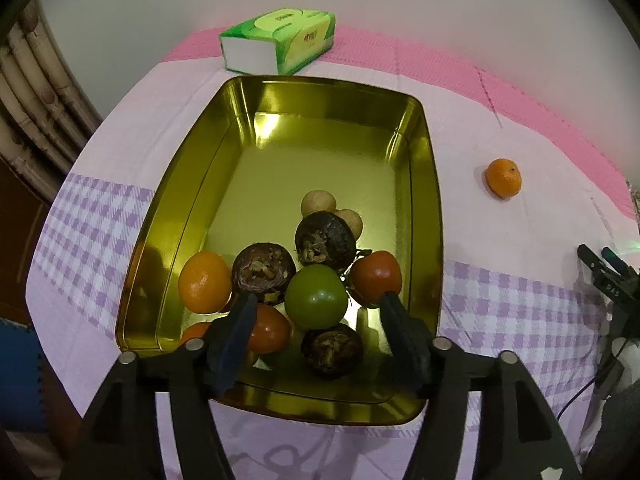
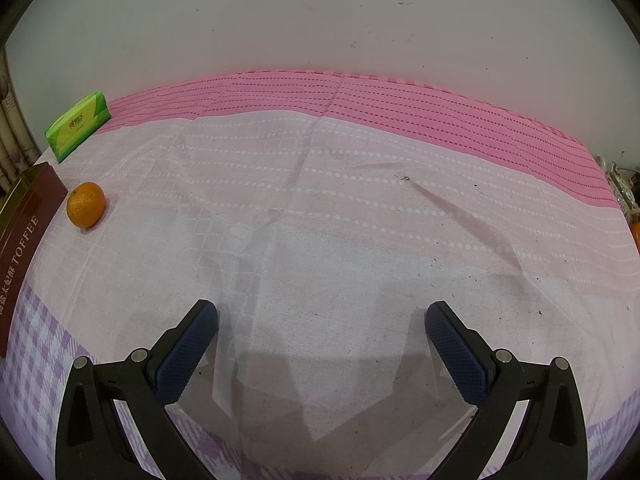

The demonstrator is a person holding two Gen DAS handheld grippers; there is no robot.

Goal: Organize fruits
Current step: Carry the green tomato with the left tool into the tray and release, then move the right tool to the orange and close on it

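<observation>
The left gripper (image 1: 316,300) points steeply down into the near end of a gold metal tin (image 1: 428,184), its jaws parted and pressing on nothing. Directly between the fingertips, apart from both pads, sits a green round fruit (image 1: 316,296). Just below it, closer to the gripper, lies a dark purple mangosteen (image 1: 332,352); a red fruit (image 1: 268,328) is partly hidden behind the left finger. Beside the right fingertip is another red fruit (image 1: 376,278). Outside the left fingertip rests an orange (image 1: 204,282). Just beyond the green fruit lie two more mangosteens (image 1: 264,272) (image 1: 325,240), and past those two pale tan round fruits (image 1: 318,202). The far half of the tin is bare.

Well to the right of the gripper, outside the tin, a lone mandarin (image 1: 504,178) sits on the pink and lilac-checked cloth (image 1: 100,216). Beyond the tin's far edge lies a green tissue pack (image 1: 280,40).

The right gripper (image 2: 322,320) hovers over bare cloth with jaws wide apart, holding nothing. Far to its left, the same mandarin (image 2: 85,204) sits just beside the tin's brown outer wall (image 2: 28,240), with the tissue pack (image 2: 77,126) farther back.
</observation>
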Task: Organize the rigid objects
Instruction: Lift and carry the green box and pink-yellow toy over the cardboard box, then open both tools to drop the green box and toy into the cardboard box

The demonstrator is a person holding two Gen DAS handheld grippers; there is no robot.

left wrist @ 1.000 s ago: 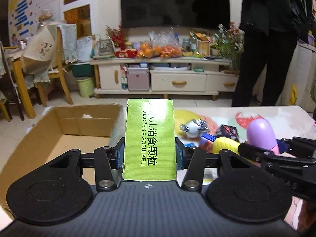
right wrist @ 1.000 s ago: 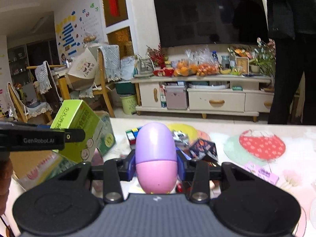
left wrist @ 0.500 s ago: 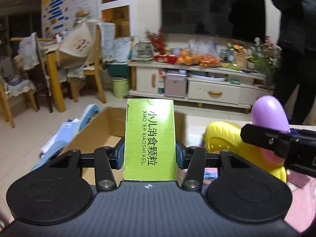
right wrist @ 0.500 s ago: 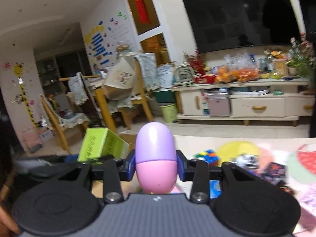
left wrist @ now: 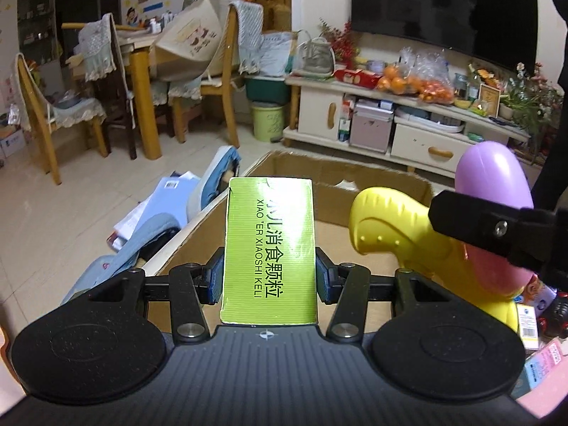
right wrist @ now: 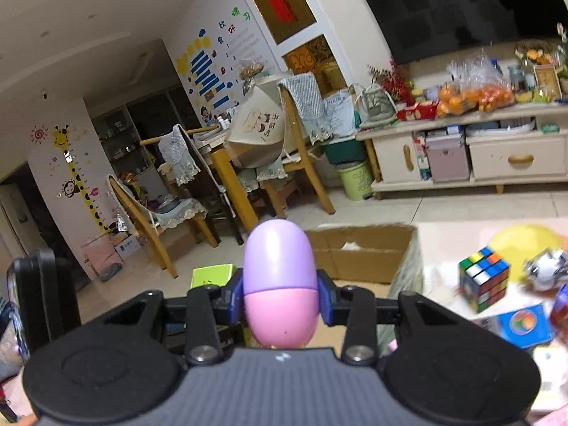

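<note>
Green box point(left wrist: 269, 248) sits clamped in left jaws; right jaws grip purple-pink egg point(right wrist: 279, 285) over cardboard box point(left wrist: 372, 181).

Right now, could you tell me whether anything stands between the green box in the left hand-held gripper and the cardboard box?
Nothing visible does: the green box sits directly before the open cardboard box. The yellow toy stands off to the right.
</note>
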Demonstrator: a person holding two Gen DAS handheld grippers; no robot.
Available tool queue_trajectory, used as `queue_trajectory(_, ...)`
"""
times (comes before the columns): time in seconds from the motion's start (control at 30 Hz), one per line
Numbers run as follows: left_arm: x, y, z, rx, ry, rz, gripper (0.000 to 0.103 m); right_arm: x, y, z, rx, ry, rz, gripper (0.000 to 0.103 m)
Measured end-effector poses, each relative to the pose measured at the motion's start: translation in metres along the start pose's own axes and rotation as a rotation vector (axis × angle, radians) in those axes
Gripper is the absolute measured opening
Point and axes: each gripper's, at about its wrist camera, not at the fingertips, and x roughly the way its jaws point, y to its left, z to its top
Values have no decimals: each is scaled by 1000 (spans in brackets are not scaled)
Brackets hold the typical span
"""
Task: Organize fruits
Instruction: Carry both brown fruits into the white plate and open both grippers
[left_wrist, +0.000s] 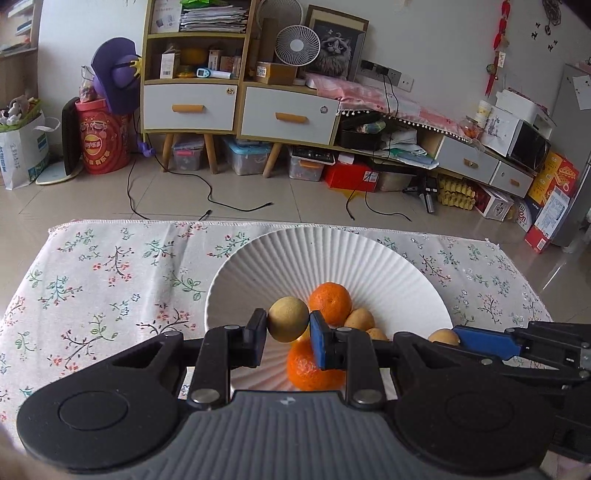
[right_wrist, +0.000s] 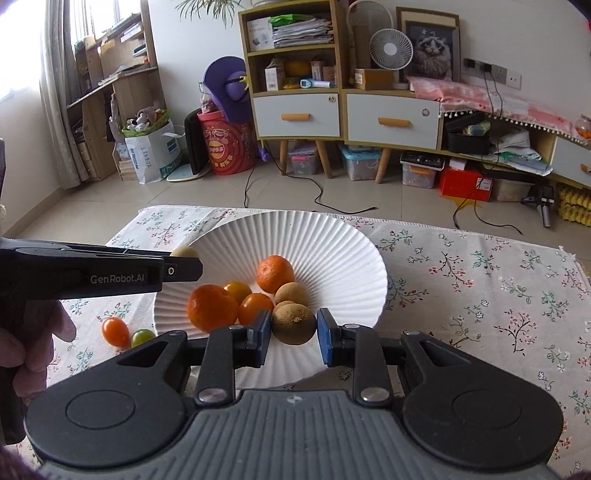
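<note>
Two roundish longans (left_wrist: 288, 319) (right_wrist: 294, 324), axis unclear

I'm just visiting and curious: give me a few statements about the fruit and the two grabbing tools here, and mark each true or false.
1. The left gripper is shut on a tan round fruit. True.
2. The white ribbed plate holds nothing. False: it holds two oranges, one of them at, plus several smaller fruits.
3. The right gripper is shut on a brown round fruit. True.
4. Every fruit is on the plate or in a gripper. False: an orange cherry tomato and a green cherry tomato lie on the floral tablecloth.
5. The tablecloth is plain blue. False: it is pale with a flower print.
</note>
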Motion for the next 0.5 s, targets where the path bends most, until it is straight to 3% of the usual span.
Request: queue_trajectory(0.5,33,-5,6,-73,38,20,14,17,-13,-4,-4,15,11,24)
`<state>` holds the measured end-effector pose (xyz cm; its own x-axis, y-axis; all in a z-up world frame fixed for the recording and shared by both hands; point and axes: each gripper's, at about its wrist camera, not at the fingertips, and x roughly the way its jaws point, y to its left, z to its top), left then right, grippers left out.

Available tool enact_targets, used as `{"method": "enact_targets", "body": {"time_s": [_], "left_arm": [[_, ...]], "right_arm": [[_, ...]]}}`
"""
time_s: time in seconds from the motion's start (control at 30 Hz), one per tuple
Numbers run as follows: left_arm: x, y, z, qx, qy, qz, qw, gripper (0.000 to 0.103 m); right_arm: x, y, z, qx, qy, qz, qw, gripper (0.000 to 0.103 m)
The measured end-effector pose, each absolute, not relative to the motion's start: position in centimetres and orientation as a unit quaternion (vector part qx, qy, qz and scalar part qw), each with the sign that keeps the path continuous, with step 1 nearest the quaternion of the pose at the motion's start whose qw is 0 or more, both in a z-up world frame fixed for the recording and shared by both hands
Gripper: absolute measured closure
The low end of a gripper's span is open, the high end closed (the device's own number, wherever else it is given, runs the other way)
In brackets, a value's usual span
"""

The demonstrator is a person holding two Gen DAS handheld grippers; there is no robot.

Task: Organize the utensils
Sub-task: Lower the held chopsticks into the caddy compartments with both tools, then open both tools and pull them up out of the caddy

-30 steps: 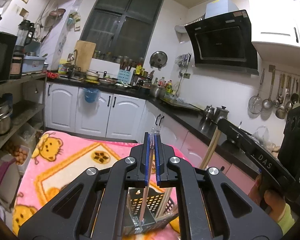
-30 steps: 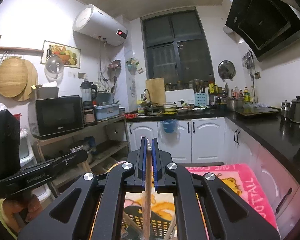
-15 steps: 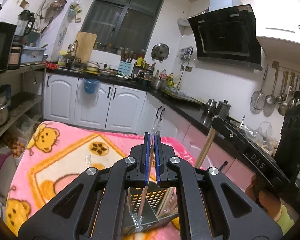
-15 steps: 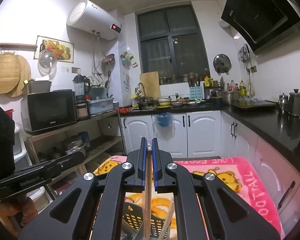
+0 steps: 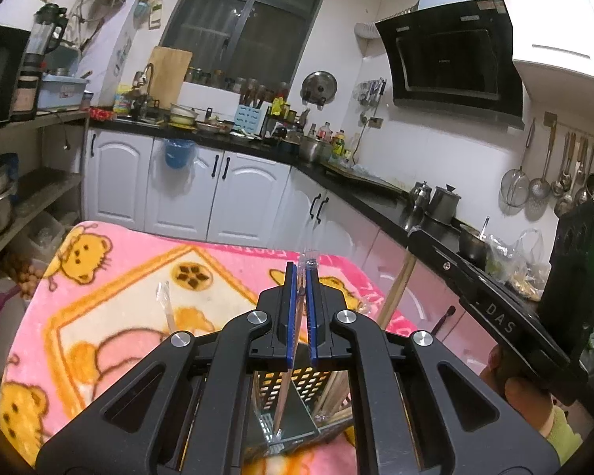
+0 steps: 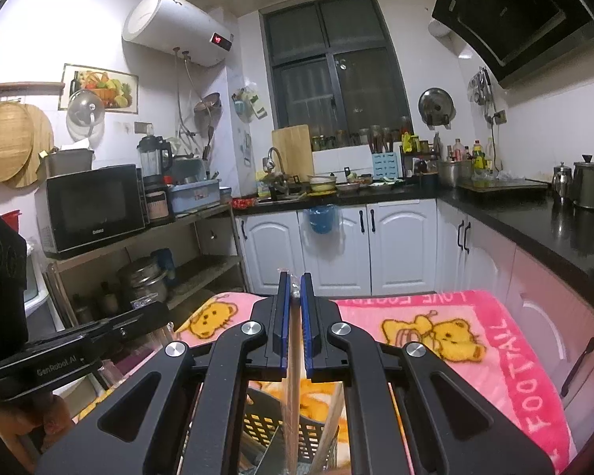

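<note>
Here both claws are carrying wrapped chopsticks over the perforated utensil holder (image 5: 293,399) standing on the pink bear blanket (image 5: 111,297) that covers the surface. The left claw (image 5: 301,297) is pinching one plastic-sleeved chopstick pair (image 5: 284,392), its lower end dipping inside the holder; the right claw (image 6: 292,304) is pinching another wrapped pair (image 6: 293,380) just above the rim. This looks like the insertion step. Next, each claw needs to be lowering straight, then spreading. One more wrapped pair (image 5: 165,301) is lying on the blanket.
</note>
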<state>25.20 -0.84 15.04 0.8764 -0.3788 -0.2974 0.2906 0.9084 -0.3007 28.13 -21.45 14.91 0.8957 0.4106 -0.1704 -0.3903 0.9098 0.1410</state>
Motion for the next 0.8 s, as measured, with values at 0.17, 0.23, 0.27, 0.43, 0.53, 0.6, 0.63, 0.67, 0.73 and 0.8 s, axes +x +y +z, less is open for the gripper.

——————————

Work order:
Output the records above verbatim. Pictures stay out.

Result:
The demonstrator is a person holding two Gen DAS handheld grippers; there is no robot.

Goal: Organize fruits
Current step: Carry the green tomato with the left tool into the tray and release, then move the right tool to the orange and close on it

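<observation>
The left gripper (image 1: 316,300) points steeply down into the near end of a gold metal tin (image 1: 428,184), its jaws parted and pressing on nothing. Directly between the fingertips, apart from both pads, sits a green round fruit (image 1: 316,296). Just below it, closer to the gripper, lies a dark purple mangosteen (image 1: 332,352); a red fruit (image 1: 268,328) is partly hidden behind the left finger. Beside the right fingertip is another red fruit (image 1: 376,278). Outside the left fingertip rests an orange (image 1: 204,282). Just beyond the green fruit lie two more mangosteens (image 1: 264,272) (image 1: 325,240), and past those two pale tan round fruits (image 1: 318,202). The far half of the tin is bare.

Well to the right of the gripper, outside the tin, a lone mandarin (image 1: 504,178) sits on the pink and lilac-checked cloth (image 1: 100,216). Beyond the tin's far edge lies a green tissue pack (image 1: 280,40).

The right gripper (image 2: 322,320) hovers over bare cloth with jaws wide apart, holding nothing. Far to its left, the same mandarin (image 2: 85,204) sits just beside the tin's brown outer wall (image 2: 28,240), with the tissue pack (image 2: 77,126) farther back.
</observation>
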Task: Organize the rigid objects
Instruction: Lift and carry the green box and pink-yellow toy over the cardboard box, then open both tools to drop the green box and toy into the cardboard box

The demonstrator is a person holding two Gen DAS handheld grippers; there is no robot.

left wrist @ 1.000 s ago: 
right wrist @ 1.000 s ago: 
left wrist @ 0.500 s ago: 
right wrist @ 0.500 s ago: 
left wrist @ now: 
right wrist @ now: 

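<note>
Green box point(left wrist: 269, 248) sits clamped in left jaws; right jaws grip purple-pink egg point(right wrist: 279, 285) over cardboard box point(left wrist: 372, 181).

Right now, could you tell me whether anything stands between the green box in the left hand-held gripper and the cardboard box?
Nothing visible does: the green box sits directly before the open cardboard box. The yellow toy stands off to the right.
</note>
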Demonstrator: a person holding two Gen DAS handheld grippers; no robot.
Available tool queue_trajectory, used as `queue_trajectory(_, ...)`
"""
times (comes before the columns): time in seconds from the motion's start (control at 30 Hz), one per line
Numbers run as follows: left_arm: x, y, z, rx, ry, rz, gripper (0.000 to 0.103 m); right_arm: x, y, z, rx, ry, rz, gripper (0.000 to 0.103 m)
Measured end-effector poses, each relative to the pose measured at the motion's start: translation in metres along the start pose's own axes and rotation as a rotation vector (axis × angle, radians) in those axes
Gripper is the absolute measured opening
Point and axes: each gripper's, at about its wrist camera, not at the fingertips, and x roughly the way its jaws point, y to its left, z to its top
Values have no decimals: each is scaled by 1000 (spans in brackets are not scaled)
Brackets hold the typical span
"""
Task: Organize fruits
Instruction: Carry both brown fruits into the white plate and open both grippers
[left_wrist, +0.000s] 
[right_wrist, +0.000s] 
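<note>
Two roundish longans (left_wrist: 288, 319) (right_wrist: 294, 324), axis unclear

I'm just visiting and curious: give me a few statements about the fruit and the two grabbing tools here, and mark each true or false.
1. The left gripper is shut on a tan round fruit. True.
2. The white ribbed plate holds nothing. False: it holds two oranges, one of them at, plus several smaller fruits.
3. The right gripper is shut on a brown round fruit. True.
4. Every fruit is on the plate or in a gripper. False: an orange cherry tomato and a green cherry tomato lie on the floral tablecloth.
5. The tablecloth is plain blue. False: it is pale with a flower print.
</note>
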Motion for the next 0.5 s, targets where the path bends most, until it is straight to 3% of the usual span.
Request: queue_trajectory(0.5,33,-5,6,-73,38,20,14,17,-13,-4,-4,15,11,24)
`<state>` holds the measured end-effector pose (xyz cm; its own x-axis, y-axis; all in a z-up world frame fixed for the recording and shared by both hands; point and axes: each gripper's, at about its wrist camera, not at the fingertips, and x roughly the way its jaws point, y to its left, z to its top), left then right, grippers left out.

Available tool enact_targets, used as `{"method": "enact_targets", "body": {"time_s": [_], "left_arm": [[_, ...]], "right_arm": [[_, ...]]}}`
"""
time_s: time in seconds from the motion's start (control at 30 Hz), one per tuple
Numbers run as follows: left_arm: x, y, z, qx, qy, qz, qw, gripper (0.000 to 0.103 m); right_arm: x, y, z, qx, qy, qz, qw, gripper (0.000 to 0.103 m)
The measured end-effector pose, each absolute, not relative to the motion's start: position in centimetres and orientation as a unit quaternion (vector part qx, qy, qz and scalar part qw), each with the sign that keeps the path continuous, with step 1 nearest the quaternion of the pose at the motion's start whose qw is 0 or more, both in a z-up world frame fixed for the recording and shared by both hands
Gripper: absolute measured closure
The low end of a gripper's span is open, the high end closed (the device's own number, wherever else it is given, runs the other way)
In brackets, a value's usual span
"""

The demonstrator is a person holding two Gen DAS handheld grippers; there is no robot.

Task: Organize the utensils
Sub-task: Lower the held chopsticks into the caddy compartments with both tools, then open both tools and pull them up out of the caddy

-30 steps: 
-30 steps: 
-15 steps: 
-15 steps: 
+0 steps: 
+0 steps: 

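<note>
Here both claws are carrying wrapped chopsticks over the perforated utensil holder (image 5: 293,399) standing on the pink bear blanket (image 5: 111,297) that covers the surface. The left claw (image 5: 301,297) is pinching one plastic-sleeved chopstick pair (image 5: 284,392), its lower end dipping inside the holder; the right claw (image 6: 292,304) is pinching another wrapped pair (image 6: 293,380) just above the rim. This looks like the insertion step. Next, each claw needs to be lowering straight, then spreading. One more wrapped pair (image 5: 165,301) is lying on the blanket.
</note>
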<state>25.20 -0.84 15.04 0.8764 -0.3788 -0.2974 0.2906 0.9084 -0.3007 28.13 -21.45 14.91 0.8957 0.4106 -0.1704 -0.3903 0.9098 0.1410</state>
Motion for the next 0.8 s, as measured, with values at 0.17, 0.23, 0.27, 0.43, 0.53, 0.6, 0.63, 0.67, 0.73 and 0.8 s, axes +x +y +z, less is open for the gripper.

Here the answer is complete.